*Problem:*
Could you return the full listing below exactly as it appears?

• • • •

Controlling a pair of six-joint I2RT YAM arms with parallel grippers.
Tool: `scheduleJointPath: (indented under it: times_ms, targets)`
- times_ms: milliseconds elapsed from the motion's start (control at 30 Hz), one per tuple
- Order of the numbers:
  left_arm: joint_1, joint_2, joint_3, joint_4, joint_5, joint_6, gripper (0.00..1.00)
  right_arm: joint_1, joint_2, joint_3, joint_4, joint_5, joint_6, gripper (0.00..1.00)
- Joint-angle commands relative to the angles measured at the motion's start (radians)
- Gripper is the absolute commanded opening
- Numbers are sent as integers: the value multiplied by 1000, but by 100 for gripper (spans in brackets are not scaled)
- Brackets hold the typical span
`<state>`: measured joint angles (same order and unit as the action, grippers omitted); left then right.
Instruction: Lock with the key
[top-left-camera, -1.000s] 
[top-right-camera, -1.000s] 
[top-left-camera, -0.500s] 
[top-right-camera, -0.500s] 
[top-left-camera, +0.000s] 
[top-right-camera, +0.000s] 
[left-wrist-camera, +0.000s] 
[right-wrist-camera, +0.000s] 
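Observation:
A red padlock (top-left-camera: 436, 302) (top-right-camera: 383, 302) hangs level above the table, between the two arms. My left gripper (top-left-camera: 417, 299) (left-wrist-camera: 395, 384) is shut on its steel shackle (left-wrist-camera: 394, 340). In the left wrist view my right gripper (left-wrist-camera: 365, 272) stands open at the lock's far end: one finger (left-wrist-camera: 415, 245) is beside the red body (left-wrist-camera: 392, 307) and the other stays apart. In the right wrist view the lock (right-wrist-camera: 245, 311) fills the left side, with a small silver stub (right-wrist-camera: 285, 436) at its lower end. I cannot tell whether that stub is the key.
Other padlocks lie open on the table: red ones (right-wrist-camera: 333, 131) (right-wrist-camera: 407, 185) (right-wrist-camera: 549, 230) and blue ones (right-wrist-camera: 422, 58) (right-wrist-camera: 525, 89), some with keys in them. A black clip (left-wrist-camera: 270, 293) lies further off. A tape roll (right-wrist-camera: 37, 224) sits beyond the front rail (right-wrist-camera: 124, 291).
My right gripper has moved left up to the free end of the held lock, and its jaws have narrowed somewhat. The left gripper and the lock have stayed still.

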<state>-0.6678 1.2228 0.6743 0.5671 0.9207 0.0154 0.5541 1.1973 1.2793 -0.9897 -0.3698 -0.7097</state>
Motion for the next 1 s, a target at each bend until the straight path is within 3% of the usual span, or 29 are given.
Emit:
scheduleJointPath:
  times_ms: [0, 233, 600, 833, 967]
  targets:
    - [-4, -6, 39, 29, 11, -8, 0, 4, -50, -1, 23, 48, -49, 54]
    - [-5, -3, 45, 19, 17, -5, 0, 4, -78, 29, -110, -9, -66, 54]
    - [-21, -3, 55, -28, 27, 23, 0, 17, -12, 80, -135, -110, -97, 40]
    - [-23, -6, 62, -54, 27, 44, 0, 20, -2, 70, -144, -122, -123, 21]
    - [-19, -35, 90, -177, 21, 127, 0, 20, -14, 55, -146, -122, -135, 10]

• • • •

*Result below:*
Controlling a pair of six-joint I2RT YAM arms with parallel grippers.
Tool: `scheduleJointPath: (indented under it: times_ms, targets)`
- times_ms: milliseconds elapsed from the motion's start (control at 30 Hz), one per tuple
- Order of the numbers:
  left_arm: joint_1, joint_2, joint_3, joint_4, joint_5, joint_6, gripper (0.00..1.00)
  right_arm: joint_1, joint_2, joint_3, joint_4, joint_5, joint_6, gripper (0.00..1.00)
- Joint-angle commands relative to the angles measured at the motion's start (radians)
- Gripper is the absolute commanded opening
- Numbers are sent as integers: the value multiplied by 1000, but by 100 for gripper (spans in brackets are not scaled)
- Brackets hold the typical span
`<state>`: measured joint angles (same order and unit as the action, grippers omitted); left then right.
Instruction: Lock with the key
[top-left-camera, -1.000s] 
[top-right-camera, -1.000s] 
[top-left-camera, -0.500s] 
[top-right-camera, -0.500s] 
[top-left-camera, +0.000s] 
[top-right-camera, +0.000s] 
[left-wrist-camera, +0.000s] 
[right-wrist-camera, +0.000s] 
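Observation:
A red padlock (top-left-camera: 436, 302) (top-right-camera: 383, 302) hangs level above the table, between the two arms. My left gripper (top-left-camera: 417, 299) (left-wrist-camera: 395, 384) is shut on its steel shackle (left-wrist-camera: 394, 340). In the left wrist view my right gripper (left-wrist-camera: 365, 272) stands open at the lock's far end: one finger (left-wrist-camera: 415, 245) is beside the red body (left-wrist-camera: 392, 307) and the other stays apart. In the right wrist view the lock (right-wrist-camera: 245, 311) fills the left side, with a small silver stub (right-wrist-camera: 285, 436) at its lower end. I cannot tell whether that stub is the key.
Other padlocks lie open on the table: red ones (right-wrist-camera: 333, 131) (right-wrist-camera: 407, 185) (right-wrist-camera: 549, 230) and blue ones (right-wrist-camera: 422, 58) (right-wrist-camera: 525, 89), some with keys in them. A black clip (left-wrist-camera: 270, 293) lies further off. A tape roll (right-wrist-camera: 37, 224) sits beyond the front rail (right-wrist-camera: 124, 291).
My right gripper has moved left up to the free end of the held lock, and its jaws have narrowed somewhat. The left gripper and the lock have stayed still.
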
<state>-0.6678 1.2228 0.6743 0.5671 0.9207 0.0154 0.5541 1.1973 1.2793 -0.9897 -0.3698 -0.7097</state>
Motion for the next 1 s, a target at each bend until the straight path is within 3% of the usual span, or 29 are given.
Emit:
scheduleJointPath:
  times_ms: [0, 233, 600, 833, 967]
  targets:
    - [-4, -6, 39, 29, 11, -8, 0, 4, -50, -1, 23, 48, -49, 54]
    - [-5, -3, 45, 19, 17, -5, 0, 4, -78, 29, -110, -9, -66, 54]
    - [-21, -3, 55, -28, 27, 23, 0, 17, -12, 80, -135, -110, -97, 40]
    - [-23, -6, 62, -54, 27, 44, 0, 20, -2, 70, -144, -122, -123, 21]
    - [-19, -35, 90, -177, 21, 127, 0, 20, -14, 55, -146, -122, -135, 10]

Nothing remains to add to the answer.